While this broad indemnity is a good starting point, it is important to think through the specific scenarios where the customer might be exposed. Only then will the customer be able to satisfy itself that the wording of the indemnity protects it against all likely losses.
For example, an indemnity may be expressed as applying to “all amounts paid by way of damages to a third party claimant as awarded by a Court of competent jurisdiction.” However, what if there were good reasons to settle the claim with the third party? The current drafting would not cover amounts the customer pays in settlement of the claim. It would also not cover damages paid following an arbitral award, fines imposed by a regulator, the customer’s own legal fees in defending an action, or any court order for the customer to pay the third party’s legal fees.
Also, what about internal loss suffered by the customer? What if, for example, the claim is for infringement of intellectual property? It may be that the bigger cost to the customer is not the amount it has to pay to the third party, but rather the customer’s own internal costs in dealing with the claim (for example the cost of replacing the systems that infringed the third party’s IP.) Again, the drafting above would not cover those costs.
As the above highlights, the customer must think through all the scenarios that it would want covered by the indemnity to ensure that nothing falls through the gaps due to poor drafting.
For this reason, the customer should also consider asking for specific indemnities for certain scenarios, such as IP infringement, loss or damage to property, or data breaches.
Do the exclusions and limitations of liability apply to the indemnities?
Naturally, the supplier will want to limit the scope of its liability under a contract, and one common way to do that is with exclusions or limitations of liability. For example, it is not uncommon for suppliers to want to exclude loss of profit or limit their overall liability to a specific figure, which is sometimes calculated by reference to the value of the contract (or a multiple of it).
Often these limitations are supposed to apply to claims between the parties, such as breach of contract claims, and are not intended to limit the scope of the indemnities. However, it is purely a matter of contract drafting as to whether the limits of liability apply to indemnified losses as well as other claims under the contract. The customer should therefore pay very careful attention to ensure that it does not unwittingly agree to a limit of liability or exclusion clause elsewhere in the contract which impacts how much it can claim under the indemnity.
Can the supplier pay the indemnity?
If the supplier does not have the financial means to pay the indemnified losses, then the indemnity, no matter how carefully drafted, is meaningless. If there are concerns about the supplier’s financial ability to meet an indemnity, it may be worthwhile seeking a guarantee from a related or parent company. Alternatively, the customer could oblige the supplier to take out and maintain insurance so that the insurer would meet any indemnity claim.

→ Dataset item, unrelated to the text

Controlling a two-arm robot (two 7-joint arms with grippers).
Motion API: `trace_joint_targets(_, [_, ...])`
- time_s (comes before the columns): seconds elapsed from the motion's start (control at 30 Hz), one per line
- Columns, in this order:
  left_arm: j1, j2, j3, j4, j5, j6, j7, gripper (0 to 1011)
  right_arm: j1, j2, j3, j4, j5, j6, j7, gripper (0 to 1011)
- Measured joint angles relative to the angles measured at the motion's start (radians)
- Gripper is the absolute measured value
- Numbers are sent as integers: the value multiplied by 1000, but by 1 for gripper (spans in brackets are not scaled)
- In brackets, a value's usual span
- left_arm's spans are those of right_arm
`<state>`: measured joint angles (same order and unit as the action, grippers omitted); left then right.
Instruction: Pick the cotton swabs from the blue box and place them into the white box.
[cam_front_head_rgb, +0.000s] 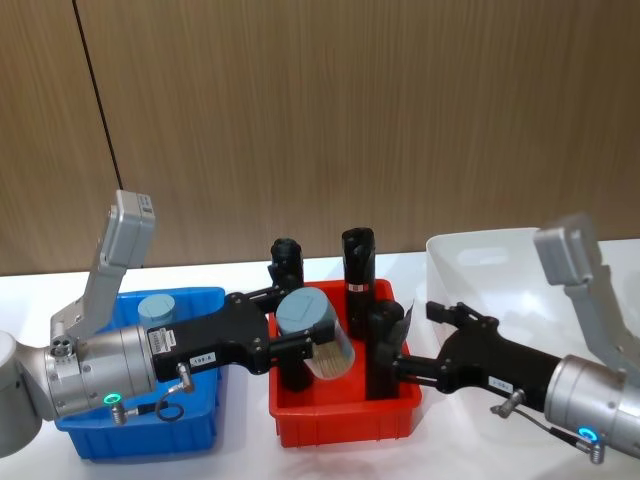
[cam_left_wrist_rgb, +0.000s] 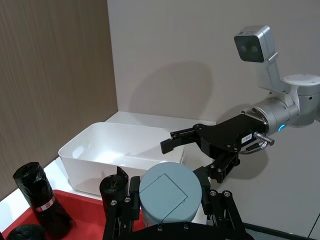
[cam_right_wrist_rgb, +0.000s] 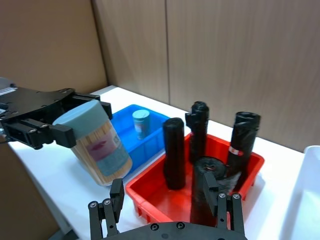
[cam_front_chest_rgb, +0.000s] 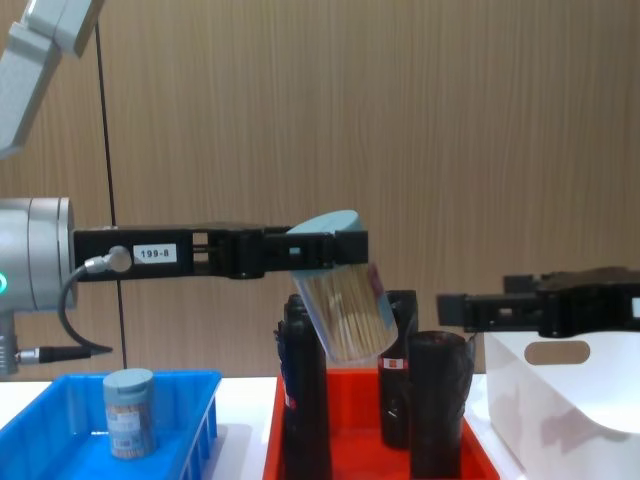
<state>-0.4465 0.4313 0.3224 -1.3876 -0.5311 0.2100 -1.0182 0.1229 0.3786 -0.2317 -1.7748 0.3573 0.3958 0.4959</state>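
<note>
My left gripper (cam_front_head_rgb: 298, 342) is shut on a tub of cotton swabs (cam_front_head_rgb: 318, 332) and holds it tilted in the air above the red crate (cam_front_head_rgb: 345, 415). In the chest view the tub (cam_front_chest_rgb: 345, 300) hangs lid-up from the fingers (cam_front_chest_rgb: 320, 248). A second tub of cotton swabs (cam_front_head_rgb: 158, 308) stands in the blue box (cam_front_head_rgb: 200, 425) on the left. The white box (cam_front_head_rgb: 480, 250) is at the right. My right gripper (cam_front_head_rgb: 420, 340) is open at the red crate's right side, facing the held tub, nothing between its fingers.
The red crate (cam_front_chest_rgb: 350, 445) stands between the blue and white boxes and holds several tall black rolls (cam_front_head_rgb: 358, 262) with red-white labels. A wooden wall runs behind the white table. A thin black cable hangs at the left.
</note>
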Motion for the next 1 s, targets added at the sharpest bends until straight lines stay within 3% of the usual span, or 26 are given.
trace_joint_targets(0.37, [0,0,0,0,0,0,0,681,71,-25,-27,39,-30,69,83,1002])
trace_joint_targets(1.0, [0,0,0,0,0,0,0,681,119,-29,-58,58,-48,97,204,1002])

The above provides an overview of some of the issues that a customer should think about when requesting an indemnity from its suppliers. However, it is not an exhaustive list. Also, the supplier will often request an indemnity from the customer, which brings with it a whole series of different considerations that are outside the scope of this article.
While properly drafted and robust indemnities provide the customer with a high level of comfort that it will be protected and insulated should the supplier make mistakes, they are no substitute for proper due diligence and monitoring of the supplier. That way, issues can be caught before they escalate into claims or other kinds of losses. As the old adage goes, prevention is always better than a cure.